Je lui ai sauvé la vie, songea Mike, nauséeux, tandis que le capitaine guidait la Lady Jane vers l’embarcadère. Il n’était pas censé recevoir du secours.

— On a des blessés à bord, cria le capitaine au marin qui les amarrait au quai.

— Oui, commandant, répondit le marin avant de quitter l’appontement.

Jonathan installa une passerelle. Les soldats commencèrent à sortir du bateau, en trébuchant.

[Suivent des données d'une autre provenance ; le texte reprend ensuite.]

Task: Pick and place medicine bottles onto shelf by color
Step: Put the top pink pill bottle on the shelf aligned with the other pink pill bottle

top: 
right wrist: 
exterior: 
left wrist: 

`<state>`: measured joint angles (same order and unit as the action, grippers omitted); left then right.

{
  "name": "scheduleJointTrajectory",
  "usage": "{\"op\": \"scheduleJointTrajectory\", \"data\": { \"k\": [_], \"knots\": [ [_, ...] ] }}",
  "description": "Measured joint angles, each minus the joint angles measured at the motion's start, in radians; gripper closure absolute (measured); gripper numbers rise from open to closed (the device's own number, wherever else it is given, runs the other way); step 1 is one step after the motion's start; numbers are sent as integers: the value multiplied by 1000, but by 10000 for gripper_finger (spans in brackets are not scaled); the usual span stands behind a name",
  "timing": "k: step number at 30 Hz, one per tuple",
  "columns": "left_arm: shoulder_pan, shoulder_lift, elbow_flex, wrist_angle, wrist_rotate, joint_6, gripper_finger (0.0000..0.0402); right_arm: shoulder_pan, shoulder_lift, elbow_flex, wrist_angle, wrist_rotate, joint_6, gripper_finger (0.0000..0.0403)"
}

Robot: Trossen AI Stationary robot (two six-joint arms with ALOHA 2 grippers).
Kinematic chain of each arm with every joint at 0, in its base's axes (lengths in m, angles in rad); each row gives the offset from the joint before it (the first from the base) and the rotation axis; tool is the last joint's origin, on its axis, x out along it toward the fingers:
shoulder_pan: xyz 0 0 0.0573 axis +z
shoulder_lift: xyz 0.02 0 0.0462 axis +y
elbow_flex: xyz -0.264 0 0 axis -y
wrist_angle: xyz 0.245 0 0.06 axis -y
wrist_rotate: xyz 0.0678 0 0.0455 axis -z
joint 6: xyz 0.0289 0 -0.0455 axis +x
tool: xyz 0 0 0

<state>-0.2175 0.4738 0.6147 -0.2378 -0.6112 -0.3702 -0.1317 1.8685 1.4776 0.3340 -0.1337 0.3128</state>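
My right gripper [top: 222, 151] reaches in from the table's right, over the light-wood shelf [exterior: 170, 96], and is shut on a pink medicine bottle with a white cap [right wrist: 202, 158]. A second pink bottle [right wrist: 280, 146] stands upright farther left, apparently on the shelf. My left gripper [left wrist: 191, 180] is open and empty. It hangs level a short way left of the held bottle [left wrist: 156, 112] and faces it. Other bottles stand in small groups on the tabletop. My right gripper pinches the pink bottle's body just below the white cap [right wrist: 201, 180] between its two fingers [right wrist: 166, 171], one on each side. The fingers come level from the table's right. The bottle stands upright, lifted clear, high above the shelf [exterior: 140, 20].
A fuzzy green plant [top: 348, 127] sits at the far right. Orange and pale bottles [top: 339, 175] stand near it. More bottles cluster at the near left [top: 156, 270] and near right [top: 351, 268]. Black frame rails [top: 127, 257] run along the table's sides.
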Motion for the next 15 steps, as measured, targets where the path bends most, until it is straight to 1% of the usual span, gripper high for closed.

— Par hasard, sauriez-vous comment on fait pour retrouver son unité ? demanda Hardy. Je me demande où on va m’envoyer maintenant.

L’Afrique du Nord, mais tu n’es pas censé être ici. Tu aurais dû te faire tuer sur cette plage. Ou capturer par les Allemands.

Le marin était de retour, accompagné de plantons porteurs de brancards et d’un officier qui, dès son arrivée sur le pont, s’agenouilla et se mit à bander la jambe d’un soldat.

— Trouvez-nous de l’essence, ordonna le capitaine au marin. On repart à Dunkerque dès que nous aurons déchargé.

— Non ! s’exclama Mike.

Il voulut le rejoindre, vacilla et faillit tomber. Hardy le raccrocha au vol, le stabilisa et l’aida à parvenir jusqu’au casier et à s’y installer.

— Je vous appelle le capitaine, annonça-t-il.

Mais le capitaine se dirigeait déjà vers eux.

— Je ne peux pas retourner à Dunkerque, lui expliqua Mike. Il faut me ramener à Saltram-on-Sea.

— Tu ne vas nulle part, mon gars.

Le capitaine se retourna et cria :

— Lieutenant ! Par ici.

— Vous ne comprenez pas. Je dois retourner à Oxford et les informer de ce qui s’est passé. Il n’était pas censé s’en sortir. Il a vu la lumière.

— Allez, allez, Kansas, ne t’en fais pas ! dit le capitaine en posant sa main sur l’épaule de Mike, puis il beugla : Lieutenant !

L’officier qui s’occupait des blessés se leva et s’avança vers eux.

— Vous ne comprenez pas, insista Mike. J’ai peut-être altéré les événements. Je dois les avertir. Dunkerque est un point de divergence. Je peux avoir provoqué quelque chose qui vous fera perdre la guerre.

Mais ils ne l’écoutaient pas. Ils avaient tous les yeux baissés sur le pont, en direction de la marmelade sanglante qui avait été son pied droit.